WORK TO BE COMPLETED:
Report each line of the records below that uses the word "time".

Stored items from a collection

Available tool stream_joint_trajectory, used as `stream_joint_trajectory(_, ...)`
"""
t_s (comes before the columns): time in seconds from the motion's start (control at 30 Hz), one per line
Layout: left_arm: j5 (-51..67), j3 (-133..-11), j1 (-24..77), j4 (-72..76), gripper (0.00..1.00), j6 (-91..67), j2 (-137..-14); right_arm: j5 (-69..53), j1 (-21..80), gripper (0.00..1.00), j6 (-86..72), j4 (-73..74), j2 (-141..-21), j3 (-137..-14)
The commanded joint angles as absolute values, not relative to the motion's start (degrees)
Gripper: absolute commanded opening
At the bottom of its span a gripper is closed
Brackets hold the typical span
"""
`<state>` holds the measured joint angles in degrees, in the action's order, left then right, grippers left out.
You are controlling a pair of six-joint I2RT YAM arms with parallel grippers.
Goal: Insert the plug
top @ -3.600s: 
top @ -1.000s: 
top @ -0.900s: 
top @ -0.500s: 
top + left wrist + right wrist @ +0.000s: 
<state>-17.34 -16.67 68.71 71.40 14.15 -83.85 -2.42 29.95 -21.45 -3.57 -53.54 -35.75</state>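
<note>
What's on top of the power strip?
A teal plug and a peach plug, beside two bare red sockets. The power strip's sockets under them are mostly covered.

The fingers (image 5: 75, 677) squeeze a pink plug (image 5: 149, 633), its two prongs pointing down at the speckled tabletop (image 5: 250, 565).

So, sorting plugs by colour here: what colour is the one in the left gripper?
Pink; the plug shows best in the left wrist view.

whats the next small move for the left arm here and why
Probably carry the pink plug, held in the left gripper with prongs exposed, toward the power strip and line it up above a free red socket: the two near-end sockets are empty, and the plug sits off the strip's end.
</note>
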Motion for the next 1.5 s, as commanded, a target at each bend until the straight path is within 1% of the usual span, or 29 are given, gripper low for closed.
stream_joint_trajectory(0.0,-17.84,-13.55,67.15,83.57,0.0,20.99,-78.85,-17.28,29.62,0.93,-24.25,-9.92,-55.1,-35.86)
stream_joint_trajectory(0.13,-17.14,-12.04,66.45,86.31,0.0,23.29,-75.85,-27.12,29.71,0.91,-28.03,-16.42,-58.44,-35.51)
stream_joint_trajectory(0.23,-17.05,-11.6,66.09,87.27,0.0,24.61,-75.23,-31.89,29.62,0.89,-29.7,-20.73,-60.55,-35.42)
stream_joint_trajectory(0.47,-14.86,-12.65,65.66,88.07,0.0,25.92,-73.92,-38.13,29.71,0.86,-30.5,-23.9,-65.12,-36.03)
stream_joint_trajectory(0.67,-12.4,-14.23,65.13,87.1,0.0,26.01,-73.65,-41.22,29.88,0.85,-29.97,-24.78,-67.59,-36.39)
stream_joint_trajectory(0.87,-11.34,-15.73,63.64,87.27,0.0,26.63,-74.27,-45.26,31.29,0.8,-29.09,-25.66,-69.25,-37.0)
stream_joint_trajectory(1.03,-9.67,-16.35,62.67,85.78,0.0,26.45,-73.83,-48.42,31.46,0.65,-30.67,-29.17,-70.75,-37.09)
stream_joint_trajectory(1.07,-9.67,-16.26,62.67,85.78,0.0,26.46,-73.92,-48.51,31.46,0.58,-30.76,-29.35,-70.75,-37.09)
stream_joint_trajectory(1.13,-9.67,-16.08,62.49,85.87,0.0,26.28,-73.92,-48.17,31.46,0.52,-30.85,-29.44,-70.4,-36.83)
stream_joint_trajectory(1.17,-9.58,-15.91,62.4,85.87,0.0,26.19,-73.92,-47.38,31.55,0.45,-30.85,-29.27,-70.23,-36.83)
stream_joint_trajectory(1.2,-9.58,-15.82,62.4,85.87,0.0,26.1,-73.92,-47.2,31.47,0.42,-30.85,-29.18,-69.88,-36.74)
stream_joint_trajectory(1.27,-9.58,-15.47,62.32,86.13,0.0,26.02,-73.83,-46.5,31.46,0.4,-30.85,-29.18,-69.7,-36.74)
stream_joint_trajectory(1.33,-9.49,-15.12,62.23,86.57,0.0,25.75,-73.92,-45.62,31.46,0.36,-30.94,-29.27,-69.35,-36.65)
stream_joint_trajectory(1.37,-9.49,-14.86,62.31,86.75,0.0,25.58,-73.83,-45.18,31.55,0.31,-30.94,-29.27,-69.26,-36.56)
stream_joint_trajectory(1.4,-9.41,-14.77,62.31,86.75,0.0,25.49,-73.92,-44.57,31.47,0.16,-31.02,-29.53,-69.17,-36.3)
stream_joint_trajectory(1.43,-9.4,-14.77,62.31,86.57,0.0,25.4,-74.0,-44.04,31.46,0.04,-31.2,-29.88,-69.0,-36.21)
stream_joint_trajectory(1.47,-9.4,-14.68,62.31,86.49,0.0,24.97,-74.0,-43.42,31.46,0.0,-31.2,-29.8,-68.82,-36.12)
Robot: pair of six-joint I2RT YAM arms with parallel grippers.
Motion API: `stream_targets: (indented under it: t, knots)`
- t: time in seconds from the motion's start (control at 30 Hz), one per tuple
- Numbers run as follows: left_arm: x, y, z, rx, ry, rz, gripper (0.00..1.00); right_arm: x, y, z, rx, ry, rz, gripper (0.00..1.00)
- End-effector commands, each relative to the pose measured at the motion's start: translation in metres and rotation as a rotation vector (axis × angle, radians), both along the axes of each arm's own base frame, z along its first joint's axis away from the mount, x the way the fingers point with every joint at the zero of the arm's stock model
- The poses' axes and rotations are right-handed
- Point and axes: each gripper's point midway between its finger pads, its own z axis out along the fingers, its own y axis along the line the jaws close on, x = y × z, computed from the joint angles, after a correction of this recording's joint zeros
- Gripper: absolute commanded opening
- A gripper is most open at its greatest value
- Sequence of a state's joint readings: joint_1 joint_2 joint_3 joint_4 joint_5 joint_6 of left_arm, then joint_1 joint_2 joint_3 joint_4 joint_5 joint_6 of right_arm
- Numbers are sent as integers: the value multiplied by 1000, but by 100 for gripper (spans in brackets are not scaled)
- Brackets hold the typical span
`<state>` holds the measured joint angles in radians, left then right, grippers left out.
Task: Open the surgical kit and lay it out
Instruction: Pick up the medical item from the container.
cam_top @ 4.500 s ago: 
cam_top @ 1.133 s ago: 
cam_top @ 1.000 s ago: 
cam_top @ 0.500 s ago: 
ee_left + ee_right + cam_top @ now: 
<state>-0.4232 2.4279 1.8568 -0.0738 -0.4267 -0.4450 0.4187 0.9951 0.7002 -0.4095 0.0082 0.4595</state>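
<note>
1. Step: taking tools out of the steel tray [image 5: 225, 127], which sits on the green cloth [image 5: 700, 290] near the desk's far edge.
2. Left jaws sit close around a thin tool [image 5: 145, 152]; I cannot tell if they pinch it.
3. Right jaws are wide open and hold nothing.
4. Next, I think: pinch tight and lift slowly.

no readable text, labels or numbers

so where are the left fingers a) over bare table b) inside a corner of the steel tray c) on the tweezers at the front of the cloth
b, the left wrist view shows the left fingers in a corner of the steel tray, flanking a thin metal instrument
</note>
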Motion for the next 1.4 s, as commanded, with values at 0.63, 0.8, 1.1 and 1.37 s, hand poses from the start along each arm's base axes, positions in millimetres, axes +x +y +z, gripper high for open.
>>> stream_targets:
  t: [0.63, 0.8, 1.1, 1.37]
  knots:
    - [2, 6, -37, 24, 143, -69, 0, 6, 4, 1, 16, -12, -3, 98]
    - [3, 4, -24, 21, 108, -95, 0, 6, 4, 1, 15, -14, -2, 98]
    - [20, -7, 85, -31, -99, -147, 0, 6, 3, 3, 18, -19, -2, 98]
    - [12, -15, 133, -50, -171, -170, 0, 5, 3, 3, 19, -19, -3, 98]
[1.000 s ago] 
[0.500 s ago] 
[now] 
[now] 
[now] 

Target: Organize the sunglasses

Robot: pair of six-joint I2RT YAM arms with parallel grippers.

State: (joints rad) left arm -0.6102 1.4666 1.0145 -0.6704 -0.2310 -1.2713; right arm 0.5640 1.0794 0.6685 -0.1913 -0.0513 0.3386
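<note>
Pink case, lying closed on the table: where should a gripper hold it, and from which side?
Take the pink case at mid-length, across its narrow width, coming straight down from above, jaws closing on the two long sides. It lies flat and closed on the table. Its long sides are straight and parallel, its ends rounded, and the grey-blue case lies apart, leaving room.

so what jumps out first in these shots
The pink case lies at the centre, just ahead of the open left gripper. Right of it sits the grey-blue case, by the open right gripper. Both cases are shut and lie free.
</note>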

PROBLEM SOLUTION:
t_s (comes before the columns): time in seconds from the motion's start (control at 30 Hz), one per line
- t: time in seconds from the motion's start (control at 30 Hz), one per tuple

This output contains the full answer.